Crisis intensifies as protest shuts top court in Egypt

Protests by Islamists allied to Egyptian president Mohamed Morsi forced Egypt’s highest court to adjourn its work indefinitely yesterday, intensifying a conflict between the country’s top judges and the head of state.

Crisis intensifies as protest shuts top court in Egypt

The Supreme Constitutional Court said it would not convene until its judges could operate without “psychological and material pressure”, saying protesters had stopped the judges from reaching the building.

Several hundred Morsi supporters had protested outside the court through the night ahead of a session expected to examine the legality of parliament’s upper house and the assembly that drafted a new constitution, both Islamist-controlled.

The cases have cast a legal shadow over Morsi’s efforts to chart a way out of a crisis ignited by a Nov 22 decree that temporarily expanded his powers and led to nationwide protests.

The court’s decision to suspend its activities appeared unlikely to have any immediate impact on Morsi’s drive to get the new constitution passed in a national referendum on Dec 15. Three people have been killed and hundreds hurt in protests and counter-demonstrations over Morsi’s decree.

At least 200,000 of Morsi’s supporters attended a rally at Cairo University on Saturday.
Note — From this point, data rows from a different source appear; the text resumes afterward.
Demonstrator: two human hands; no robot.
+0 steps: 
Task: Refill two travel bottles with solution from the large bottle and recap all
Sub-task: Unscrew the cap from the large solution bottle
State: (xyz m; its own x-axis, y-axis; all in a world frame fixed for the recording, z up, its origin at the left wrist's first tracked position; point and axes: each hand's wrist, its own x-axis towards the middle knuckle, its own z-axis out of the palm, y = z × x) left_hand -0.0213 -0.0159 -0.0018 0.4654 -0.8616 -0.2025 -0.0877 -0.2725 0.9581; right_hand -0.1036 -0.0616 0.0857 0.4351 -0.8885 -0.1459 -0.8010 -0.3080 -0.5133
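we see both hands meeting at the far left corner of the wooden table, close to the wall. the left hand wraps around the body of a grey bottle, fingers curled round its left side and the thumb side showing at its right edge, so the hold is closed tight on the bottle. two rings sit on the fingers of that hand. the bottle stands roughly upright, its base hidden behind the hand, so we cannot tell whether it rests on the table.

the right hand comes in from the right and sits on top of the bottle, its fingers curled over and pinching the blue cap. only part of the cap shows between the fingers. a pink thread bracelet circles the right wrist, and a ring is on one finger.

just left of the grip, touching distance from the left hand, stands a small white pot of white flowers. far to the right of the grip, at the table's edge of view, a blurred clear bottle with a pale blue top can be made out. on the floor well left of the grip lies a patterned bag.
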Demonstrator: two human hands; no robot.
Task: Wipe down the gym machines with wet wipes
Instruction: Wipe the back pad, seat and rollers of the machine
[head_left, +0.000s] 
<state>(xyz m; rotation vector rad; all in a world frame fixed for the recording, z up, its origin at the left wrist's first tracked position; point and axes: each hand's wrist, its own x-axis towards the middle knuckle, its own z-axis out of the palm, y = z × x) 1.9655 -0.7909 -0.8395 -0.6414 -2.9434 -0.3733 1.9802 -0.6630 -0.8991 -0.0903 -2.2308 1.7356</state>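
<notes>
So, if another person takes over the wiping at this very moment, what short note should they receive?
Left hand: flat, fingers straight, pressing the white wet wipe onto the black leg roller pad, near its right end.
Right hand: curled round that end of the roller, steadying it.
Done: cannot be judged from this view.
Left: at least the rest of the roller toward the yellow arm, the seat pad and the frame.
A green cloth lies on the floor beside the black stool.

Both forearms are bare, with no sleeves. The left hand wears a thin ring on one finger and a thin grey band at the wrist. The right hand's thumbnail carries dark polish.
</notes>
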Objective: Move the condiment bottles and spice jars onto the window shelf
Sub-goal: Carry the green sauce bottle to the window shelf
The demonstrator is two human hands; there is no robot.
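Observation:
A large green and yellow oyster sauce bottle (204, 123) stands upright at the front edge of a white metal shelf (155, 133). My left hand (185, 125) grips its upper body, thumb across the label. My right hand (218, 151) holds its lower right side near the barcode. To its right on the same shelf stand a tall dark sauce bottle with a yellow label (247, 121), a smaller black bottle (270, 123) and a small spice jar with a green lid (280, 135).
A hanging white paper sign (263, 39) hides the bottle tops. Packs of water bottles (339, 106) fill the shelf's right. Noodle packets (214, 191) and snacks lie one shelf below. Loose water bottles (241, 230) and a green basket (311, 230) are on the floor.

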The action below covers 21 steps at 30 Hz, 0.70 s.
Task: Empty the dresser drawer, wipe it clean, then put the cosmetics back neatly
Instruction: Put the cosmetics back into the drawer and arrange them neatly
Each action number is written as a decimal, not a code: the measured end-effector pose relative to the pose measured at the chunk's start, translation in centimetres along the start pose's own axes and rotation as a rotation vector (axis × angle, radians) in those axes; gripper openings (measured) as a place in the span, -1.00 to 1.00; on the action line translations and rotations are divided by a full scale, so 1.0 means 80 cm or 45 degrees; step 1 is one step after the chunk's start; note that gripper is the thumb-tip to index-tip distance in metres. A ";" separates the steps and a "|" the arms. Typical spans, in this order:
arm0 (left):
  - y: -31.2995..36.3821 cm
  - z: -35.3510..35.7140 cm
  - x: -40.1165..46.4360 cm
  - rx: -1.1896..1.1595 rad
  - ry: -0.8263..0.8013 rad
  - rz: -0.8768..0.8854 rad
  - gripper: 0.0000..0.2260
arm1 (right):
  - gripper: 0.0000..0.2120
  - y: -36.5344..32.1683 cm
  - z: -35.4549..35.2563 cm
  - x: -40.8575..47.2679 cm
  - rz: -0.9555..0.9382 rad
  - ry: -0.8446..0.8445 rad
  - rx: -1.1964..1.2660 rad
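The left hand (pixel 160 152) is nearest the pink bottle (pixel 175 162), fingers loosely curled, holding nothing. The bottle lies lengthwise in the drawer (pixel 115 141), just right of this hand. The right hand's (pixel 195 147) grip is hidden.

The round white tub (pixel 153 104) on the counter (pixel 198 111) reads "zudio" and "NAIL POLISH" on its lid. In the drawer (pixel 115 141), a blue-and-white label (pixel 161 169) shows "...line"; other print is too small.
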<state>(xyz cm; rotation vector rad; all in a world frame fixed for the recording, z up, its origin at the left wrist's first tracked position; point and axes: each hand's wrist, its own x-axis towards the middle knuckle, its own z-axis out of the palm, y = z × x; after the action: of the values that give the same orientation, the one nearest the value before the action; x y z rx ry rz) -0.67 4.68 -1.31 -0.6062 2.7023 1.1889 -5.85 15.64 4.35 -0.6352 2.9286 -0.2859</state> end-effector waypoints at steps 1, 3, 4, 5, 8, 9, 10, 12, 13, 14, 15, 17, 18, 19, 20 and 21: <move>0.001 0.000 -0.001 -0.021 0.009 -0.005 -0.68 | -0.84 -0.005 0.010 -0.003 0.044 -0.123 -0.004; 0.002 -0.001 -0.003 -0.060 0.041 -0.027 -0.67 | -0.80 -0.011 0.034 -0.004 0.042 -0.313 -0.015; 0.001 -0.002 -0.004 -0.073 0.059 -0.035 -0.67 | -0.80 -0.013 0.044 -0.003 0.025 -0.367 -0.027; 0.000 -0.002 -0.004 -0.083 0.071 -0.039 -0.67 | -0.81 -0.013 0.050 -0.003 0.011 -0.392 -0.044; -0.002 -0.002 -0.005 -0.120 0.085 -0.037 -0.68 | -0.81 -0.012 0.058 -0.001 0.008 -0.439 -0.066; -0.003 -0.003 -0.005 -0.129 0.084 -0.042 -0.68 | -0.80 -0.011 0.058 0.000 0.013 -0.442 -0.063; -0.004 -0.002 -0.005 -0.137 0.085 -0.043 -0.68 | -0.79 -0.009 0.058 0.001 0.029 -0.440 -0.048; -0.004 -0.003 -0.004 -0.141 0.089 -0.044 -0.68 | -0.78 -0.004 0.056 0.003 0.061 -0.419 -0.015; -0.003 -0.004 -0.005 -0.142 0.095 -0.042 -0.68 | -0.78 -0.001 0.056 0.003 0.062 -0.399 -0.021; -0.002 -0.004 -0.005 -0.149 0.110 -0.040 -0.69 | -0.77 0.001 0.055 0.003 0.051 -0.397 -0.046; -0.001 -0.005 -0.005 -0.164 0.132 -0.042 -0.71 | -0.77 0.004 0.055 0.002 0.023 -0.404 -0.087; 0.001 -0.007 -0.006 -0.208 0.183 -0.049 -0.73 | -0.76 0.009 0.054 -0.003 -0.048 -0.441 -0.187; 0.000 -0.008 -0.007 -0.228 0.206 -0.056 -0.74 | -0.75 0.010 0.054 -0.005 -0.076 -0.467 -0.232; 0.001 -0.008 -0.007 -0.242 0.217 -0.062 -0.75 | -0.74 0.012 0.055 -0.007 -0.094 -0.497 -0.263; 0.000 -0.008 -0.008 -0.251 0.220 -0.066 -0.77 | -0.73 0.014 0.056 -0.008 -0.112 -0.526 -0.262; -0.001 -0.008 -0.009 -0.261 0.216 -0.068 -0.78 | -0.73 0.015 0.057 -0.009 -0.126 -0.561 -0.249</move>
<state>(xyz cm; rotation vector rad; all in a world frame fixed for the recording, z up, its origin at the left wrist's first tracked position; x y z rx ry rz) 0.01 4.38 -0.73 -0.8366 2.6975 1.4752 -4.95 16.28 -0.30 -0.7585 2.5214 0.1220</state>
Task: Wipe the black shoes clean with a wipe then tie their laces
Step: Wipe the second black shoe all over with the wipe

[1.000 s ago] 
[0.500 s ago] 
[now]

His opponents are staging a sit-in in Cairo’s Tahrir Square, the cradle of the uprising that toppled Hosni Mubarak in Feb 2011.

Morsi and the Muslim Brotherhood, which propelled him to power in a June election, hope to end the crisis by pushing through the constitution hastily adopted by the drafting assembly on Friday.

The next day, the assembly handed the text to Morsi, who called the referendum and urged Egyptians to vote.

“The Muslim Brotherhood is determined to go ahead with its own plans regardless of everybody else,” said Hassan Nafaa, a professor of political science at Cairo University. “There is no compromise on the horizon.”

Outside the Supreme Constitutional Court, Muslim Brotherhood supporters rallied behind the referendum date. “Yes to the constitution,” declared a banner held aloft by one protester. Chants demanded the “purging of the judiciary”.

The interior minister told the head of the court that the building was accessible and the protests were peaceful, according a statement from the ministry.

The protest reflected the deep suspicion harboured by Egypt’s Islamists towards a court they see as a vestige of the Mubarak era. The same court ruled in June to dissolve the Muslim Brotherhood-led lower house of parliament.

Since then, several legal cases have challenged the legitimacy of the upper house and the 100-member constituent assembly that wrote the constitution.

While the Islamists’ critics, including representatives of the Christian minority, have accused the Brotherhood of trying to hijack the constitution, investors appear to have seen Morsi’s moves as a sign of stability.

They were also relieved that Saturday’s mass Islamist protest went off calmly.

Morsi’s opponents warn of deeper polarisation ahead.